To say that Sleepaway Camp is one of the best horror films ever made is not giving it enough credit. This would, without question, land in a Top 10 Films of the 1980’s list that I would create. In creating a film about adolescence and transsexuality, Robert Hiltzik perfectly realized this film to have its climax be both shocking and explicable. What is misinterpretted as campiness and quirks and 1980-isms proves to be a subtle build-up to what should have been obvious all along. In showing us just how obvious everything is, it becomes questionable. In Todd Haynes’ Safe, Julianna Moore plays a woman who is physically reacting to something, but we don’t know what. The film makes a judgement of what it could be, and halfway through, decides to follow this diagnosis. While it is the most logical conclusion to follow, the fact that it is being followed so closely and matter-of-factly makes the viewer question whether or not the filmmaker is just leading us further and further into a rabbit hole.

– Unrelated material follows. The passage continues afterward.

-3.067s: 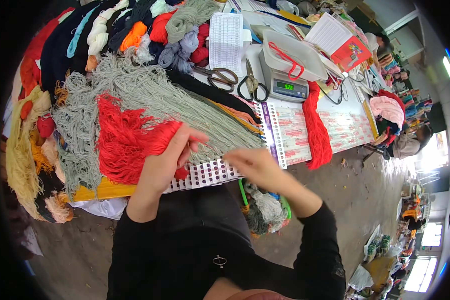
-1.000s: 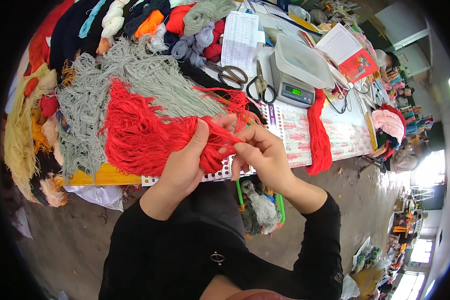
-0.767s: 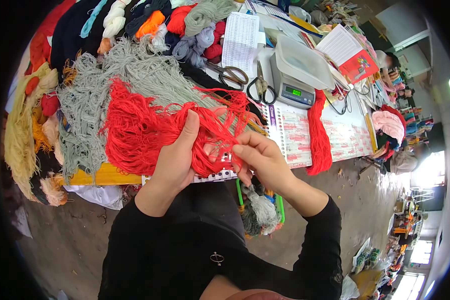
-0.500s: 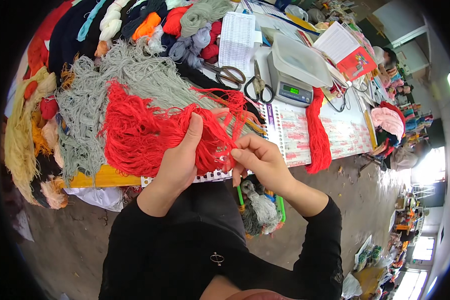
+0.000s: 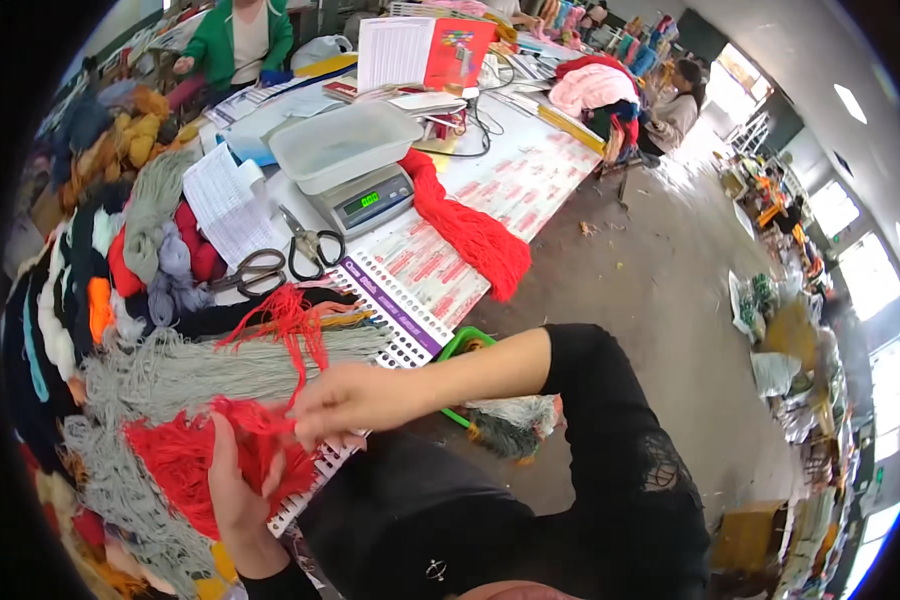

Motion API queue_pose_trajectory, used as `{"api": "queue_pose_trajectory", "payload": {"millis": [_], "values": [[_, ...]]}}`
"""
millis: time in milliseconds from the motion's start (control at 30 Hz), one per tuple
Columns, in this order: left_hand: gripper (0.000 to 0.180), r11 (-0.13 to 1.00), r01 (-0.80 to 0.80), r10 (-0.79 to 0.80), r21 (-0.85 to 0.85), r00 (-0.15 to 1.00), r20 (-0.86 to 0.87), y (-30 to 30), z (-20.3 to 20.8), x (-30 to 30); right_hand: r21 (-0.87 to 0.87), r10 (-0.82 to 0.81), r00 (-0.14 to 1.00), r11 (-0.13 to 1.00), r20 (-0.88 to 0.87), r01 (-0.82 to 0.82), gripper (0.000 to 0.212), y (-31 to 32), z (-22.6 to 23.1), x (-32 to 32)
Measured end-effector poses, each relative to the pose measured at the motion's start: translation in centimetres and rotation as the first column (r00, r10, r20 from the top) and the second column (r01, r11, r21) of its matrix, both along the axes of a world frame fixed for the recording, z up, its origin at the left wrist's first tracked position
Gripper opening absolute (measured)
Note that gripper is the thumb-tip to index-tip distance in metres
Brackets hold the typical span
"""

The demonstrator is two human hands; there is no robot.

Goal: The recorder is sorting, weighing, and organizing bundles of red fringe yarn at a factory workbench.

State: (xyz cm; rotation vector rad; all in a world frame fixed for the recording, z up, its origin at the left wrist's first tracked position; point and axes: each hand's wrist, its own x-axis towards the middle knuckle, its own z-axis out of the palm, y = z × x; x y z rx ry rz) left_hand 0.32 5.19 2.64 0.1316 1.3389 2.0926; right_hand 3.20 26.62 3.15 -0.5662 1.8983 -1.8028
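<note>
A loose bundle of red yarn point(image 5: 175, 462) lies over grey yarn point(image 5: 220, 365) at the table's near edge. My left hand point(image 5: 238, 490) is closed around the red bundle, its thumb pointing up along it. The fingers of my right hand point(image 5: 345, 402), slightly blurred, pinch red strands just above the left hand. Some red strands trail from there toward the scissors. Beneath the yarn, a white spiral-bound sheet point(image 5: 395, 310) with a purple strip sticks out along the table edge.
Dark shears point(image 5: 253, 273) and black-handled scissors point(image 5: 315, 252) lie beyond the yarn. A digital scale point(image 5: 375, 198) carries a clear plastic tub point(image 5: 345, 148); a red skein point(image 5: 470, 232) stretches beside it. Below the edge stands a green basket point(image 5: 462, 342). A person in green point(image 5: 207, 45) is across the table.
The view has swung right, showing more of the room and the people there. My right hand has come over closer to the left hand, its forearm now stretched across the table edge.
</note>
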Motion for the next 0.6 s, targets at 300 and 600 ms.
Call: {"api": "queue_pose_trajectory", "payload": {"millis": [300,600], "values": [[0.04,0.732,-0.625,0.647,0.273,0.763,0.011,-25.0,-0.6,-9.6,0.23,-0.706,0.576,0.531,-0.411,0.816,0.026,18.5,0.4,-6.6],[0.044,0.763,-0.623,0.647,0.175,0.728,-0.227,-41.6,-4.0,-18.4,0.364,0.067,0.411,-0.352,-0.909,0.862,0.021,47.8,-3.5,-4.3]]}}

When the killer in Sleepaway Camp is revealed, it is one of the most expertly crafted scenes I have ever seen. The triumphant trumpets, the zooms in and out of the killer, the computer distortion, and the hybrid of human and animal wheezing came together to create the only cinematic sensation that has prompted me to physically back away from the screen, while at the same time try to look closer to understand just what exactly it is that I saw. This movie is perfect.
i have never seen the ending described as it actually happened with me or described as it should be described. brilliant.